Wednesday, 15 August 2007

St Ann

My friend Su Yian is widely read and had a knack for drawing startling but perceptive parallels. On Sunday, I mentioned in a rather off-handed way that St. Ann, said to be the mother of St. Mary Virgin, is probably a fictitious saint; to which her response was, "So even the Bible had fan fiction!" To which the only sensible answer is "yes".

Fan fiction refers to fiction written by fans of a work instead of the original creators and it arises from a hunger for knowledge about a fictional world and the characters that inhabit it. The information available about the fictional world is necessarily limited by the prolificity of the writer who created it but the internet has permitted the enlargement and elaboration of these worlds by legions of fans who create and post stories on dedicated websites and newsgroups. The largest fan fiction universe is probably the Star Wars universe, and LucasArts even publishes the books of this extended universe. In the extended Star Wars universe there even exist characters who do not exist in the films (for example, the character of Jacen Solo, son of Han Solo and Leia Organa). J. K. Rowling's world has also been similarly explored by hordes of fans made impatient by the two year interval between Harry Potter books.

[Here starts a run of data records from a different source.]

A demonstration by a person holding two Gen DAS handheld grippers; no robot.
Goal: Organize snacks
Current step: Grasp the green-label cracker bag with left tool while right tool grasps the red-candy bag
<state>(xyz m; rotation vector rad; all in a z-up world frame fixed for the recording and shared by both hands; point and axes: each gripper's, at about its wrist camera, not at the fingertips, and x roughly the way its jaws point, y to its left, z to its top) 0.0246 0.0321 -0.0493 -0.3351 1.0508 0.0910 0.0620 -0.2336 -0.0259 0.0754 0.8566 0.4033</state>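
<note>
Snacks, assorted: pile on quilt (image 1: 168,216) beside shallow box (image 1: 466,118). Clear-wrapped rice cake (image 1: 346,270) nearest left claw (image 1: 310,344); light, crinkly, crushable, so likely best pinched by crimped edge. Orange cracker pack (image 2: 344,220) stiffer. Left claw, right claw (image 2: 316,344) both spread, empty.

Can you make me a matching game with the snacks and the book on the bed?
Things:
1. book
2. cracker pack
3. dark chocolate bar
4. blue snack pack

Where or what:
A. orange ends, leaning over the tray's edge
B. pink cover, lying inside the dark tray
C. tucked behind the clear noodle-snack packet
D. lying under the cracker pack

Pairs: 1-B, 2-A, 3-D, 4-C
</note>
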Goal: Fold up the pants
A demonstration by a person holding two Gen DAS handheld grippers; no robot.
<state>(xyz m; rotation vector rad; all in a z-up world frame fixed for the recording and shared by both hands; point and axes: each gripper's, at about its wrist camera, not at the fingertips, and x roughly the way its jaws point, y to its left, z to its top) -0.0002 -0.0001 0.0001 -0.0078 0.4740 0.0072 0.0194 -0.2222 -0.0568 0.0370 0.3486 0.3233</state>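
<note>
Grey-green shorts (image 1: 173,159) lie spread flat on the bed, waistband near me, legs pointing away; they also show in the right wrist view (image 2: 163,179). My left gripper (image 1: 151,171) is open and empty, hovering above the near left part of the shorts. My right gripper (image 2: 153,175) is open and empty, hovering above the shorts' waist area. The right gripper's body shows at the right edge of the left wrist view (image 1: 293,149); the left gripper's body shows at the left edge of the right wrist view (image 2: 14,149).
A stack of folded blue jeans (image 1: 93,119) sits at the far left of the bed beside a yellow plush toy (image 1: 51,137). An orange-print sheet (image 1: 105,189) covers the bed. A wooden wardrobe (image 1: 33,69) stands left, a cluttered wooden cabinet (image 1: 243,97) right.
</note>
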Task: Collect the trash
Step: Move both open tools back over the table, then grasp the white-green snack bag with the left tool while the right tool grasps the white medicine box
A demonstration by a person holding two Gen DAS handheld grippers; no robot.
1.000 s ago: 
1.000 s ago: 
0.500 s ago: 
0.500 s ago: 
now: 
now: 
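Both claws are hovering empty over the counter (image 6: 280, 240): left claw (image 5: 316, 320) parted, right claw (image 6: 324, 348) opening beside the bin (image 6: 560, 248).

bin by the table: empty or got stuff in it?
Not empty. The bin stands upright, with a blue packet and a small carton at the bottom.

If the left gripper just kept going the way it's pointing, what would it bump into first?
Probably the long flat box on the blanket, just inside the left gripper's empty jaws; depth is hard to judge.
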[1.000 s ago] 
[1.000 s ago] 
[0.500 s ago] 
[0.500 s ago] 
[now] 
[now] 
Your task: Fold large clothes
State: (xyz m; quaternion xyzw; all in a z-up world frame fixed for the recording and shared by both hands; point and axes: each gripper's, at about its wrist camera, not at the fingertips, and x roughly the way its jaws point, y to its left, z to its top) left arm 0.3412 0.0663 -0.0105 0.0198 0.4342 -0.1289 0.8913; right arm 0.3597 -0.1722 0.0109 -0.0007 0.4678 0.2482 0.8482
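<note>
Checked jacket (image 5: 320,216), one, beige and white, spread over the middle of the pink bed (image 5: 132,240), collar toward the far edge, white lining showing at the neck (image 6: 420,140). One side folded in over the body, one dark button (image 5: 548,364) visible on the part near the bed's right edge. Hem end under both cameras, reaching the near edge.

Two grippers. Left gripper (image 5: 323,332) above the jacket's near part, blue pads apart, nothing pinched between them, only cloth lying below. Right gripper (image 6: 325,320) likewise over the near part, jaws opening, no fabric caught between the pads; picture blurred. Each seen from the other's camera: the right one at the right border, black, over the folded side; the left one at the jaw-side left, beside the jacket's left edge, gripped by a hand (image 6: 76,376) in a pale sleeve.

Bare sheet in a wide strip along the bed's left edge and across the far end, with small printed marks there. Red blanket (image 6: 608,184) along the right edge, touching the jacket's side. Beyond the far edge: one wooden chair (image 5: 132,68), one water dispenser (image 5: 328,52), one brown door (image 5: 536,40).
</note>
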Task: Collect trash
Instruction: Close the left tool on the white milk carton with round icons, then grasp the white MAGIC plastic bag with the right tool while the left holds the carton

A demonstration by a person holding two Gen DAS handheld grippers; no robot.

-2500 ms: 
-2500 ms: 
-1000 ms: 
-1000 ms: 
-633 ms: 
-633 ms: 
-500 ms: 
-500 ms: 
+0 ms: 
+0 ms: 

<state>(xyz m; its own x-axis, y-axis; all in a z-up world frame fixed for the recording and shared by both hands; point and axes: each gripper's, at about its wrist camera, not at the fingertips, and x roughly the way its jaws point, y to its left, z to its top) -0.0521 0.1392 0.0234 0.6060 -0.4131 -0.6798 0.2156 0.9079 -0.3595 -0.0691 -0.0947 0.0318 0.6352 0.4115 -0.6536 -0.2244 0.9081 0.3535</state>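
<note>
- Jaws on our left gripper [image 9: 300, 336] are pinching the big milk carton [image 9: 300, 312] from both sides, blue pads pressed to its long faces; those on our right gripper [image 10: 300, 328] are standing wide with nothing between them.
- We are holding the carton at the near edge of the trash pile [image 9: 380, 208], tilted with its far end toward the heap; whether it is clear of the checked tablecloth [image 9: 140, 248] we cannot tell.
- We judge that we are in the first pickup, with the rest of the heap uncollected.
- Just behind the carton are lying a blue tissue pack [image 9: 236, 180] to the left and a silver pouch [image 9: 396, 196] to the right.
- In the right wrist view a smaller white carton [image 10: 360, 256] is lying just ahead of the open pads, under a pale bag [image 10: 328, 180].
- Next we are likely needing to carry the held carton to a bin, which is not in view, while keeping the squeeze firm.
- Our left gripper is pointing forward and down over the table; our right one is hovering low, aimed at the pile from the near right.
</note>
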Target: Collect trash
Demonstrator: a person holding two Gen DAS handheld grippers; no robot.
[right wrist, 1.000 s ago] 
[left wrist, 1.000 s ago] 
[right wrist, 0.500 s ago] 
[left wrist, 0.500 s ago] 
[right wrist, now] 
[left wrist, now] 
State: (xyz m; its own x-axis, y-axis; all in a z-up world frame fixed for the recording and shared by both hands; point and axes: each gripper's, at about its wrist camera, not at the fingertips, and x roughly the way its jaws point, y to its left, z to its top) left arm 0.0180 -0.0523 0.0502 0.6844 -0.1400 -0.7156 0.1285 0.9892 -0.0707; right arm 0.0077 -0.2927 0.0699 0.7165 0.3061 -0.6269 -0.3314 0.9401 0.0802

I can only think that Christianity itself engendered such fervour and dedication in its converts. We know little, if anything, about Jesus' twelve disciples outside of what is recorded in the four gospels; but traditions exist that tell us Peter achieved martyrdom in Rome, while Thomas was despatched to preach the gospel in India. Paul's story is cut short in the book of Acts: we believe he was martyred in Rome following his imprisonment, but letters were subsequently fabricated (letters addressed to Timothy and to Titus, the so-called "Pastoral Epistles") that if true, require Paul to have undertaken a rather improbable fourth missionary journey: i.e., Paul had to be released from his imprisonment in Rome, bugger off on a fourth missionary journey that includes Spain (larger and more ambitious than any of his previous three missionary journeys and otherwise unattested), then find himself imprisoned again in Rome before being beheaded on the Ostian Way. We know that the early church was awash with this sort of fan fiction: apocryphal gospels of Thomas, of Peter and of Judas; fabricated epistles ascribed to Paul and other apostles; books purporting to describe the course of Mary's life (the Transitus Mariae describes how the surviving apostles were miraculously transported to the house of the virgin at Mount Olivet to witness her glorious assumption into heaven). Christian converts immersing themselves in the writings of scripture were dissatisfied by the incomplete stories of these heroes and heroines, and so invented stories to fill the gaps. It is perhaps not surprising that in this confusion of gospels and epistles, three fictional letters leaked into the canon. This tradition of fan fiction continued for centuries and as late as the 18th century there appeared a devotion to the "15 Secret Tortures of Christ", receiving even the imprimatur of Pope Clement XII. Mary's corporeal assumption (twice declared heresy in the the 5th and 6th centuries) was declared dogma by Pius XII in 1950 (Munificentissimus Deus).